- WORK REQUEST
Only these lines of the data below are wanted: the one with "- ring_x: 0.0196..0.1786", the one with "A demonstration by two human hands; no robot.", and any lines between them, each repeated exactly.

■ ■ ■ ■ ■ ■ ■

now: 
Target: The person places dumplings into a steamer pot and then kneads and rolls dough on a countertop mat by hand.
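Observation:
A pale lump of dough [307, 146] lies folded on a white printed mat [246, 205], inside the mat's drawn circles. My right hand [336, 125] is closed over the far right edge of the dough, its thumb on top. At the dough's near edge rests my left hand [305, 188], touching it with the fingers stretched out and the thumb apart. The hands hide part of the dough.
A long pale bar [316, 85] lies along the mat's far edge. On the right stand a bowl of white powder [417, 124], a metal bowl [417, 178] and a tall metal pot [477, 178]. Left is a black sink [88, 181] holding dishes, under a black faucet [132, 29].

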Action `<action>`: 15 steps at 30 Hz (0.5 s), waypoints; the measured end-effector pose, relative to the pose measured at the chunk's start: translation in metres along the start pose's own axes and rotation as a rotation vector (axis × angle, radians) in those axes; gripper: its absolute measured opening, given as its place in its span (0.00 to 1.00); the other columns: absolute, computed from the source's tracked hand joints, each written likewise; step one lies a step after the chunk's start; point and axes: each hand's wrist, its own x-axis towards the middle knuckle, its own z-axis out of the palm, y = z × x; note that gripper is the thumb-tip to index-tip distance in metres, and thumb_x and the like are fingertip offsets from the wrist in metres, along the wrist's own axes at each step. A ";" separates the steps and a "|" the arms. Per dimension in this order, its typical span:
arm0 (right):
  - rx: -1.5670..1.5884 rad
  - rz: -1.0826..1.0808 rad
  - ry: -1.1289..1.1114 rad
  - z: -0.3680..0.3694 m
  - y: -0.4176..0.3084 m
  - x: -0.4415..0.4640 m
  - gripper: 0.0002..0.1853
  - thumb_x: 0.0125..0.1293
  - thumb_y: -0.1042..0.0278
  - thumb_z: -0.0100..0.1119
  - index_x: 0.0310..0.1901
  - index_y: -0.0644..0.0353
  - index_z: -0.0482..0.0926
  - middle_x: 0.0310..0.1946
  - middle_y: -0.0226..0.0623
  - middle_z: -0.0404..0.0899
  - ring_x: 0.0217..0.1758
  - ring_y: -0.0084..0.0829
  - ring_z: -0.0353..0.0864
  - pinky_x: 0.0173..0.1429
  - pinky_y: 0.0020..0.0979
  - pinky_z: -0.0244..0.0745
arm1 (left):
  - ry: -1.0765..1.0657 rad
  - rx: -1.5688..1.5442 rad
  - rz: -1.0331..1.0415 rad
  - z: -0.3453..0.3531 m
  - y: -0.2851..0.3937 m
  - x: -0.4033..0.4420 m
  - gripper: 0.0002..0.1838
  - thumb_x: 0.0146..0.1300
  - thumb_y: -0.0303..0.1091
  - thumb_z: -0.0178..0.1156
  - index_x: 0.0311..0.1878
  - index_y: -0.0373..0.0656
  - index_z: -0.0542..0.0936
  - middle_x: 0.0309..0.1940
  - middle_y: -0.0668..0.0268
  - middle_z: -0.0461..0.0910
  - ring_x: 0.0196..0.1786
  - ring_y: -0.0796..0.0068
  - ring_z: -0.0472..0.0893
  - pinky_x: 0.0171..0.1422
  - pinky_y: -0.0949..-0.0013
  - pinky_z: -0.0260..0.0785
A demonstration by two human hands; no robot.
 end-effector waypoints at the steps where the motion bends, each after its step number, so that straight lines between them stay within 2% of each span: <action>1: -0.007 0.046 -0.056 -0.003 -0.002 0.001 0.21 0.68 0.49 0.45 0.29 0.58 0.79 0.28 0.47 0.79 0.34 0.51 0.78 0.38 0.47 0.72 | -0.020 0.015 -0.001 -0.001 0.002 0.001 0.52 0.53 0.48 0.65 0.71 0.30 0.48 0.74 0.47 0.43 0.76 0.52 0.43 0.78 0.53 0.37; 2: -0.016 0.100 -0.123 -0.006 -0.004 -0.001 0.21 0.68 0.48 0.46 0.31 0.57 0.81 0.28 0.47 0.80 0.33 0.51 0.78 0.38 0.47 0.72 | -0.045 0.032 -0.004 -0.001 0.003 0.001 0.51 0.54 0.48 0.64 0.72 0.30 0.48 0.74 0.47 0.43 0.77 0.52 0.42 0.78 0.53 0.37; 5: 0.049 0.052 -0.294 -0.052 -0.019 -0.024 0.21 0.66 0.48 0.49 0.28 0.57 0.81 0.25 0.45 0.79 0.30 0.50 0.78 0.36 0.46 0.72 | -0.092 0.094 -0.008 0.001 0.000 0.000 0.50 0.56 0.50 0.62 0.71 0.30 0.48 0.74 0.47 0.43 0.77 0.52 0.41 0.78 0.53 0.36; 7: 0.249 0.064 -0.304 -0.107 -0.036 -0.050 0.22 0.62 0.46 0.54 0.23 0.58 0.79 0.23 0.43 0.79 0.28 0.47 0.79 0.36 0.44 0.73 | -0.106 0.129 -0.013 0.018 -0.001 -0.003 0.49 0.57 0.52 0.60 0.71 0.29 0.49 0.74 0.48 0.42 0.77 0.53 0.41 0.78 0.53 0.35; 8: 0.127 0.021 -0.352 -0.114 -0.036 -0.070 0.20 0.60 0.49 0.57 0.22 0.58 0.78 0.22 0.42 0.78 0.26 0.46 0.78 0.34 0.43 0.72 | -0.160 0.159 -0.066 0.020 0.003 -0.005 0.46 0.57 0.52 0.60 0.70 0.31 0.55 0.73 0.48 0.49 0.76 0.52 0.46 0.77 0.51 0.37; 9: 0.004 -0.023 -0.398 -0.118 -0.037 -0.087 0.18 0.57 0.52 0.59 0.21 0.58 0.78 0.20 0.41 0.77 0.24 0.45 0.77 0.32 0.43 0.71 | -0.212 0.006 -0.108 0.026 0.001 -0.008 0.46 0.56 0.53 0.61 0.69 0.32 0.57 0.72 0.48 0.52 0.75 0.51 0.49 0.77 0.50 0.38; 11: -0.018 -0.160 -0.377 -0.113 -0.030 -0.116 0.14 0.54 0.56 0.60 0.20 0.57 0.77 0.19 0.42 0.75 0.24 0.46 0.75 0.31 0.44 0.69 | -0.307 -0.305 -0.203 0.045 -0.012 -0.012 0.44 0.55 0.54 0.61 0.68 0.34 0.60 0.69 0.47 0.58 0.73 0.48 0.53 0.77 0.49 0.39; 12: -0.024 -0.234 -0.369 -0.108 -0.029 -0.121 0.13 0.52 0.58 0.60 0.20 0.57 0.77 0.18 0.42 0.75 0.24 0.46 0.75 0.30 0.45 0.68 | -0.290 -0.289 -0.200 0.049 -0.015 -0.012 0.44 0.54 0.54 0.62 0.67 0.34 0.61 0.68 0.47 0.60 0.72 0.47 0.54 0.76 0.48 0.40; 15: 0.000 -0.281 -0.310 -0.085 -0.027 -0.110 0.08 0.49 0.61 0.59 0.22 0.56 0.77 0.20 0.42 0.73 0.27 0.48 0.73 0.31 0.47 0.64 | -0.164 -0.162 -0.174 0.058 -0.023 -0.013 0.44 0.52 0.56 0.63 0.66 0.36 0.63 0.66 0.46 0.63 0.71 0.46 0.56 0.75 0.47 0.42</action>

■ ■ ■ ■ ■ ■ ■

- SOLUTION
  - ring_x: 0.0196..0.1786
  - ring_y: -0.0796..0.0068
  - ring_z: -0.0472..0.0893
  - pinky_x: 0.0171..0.1422
  - pinky_y: -0.0949..-0.0013
  - pinky_z: -0.0260..0.0785
A demonstration by two human hands; no robot.

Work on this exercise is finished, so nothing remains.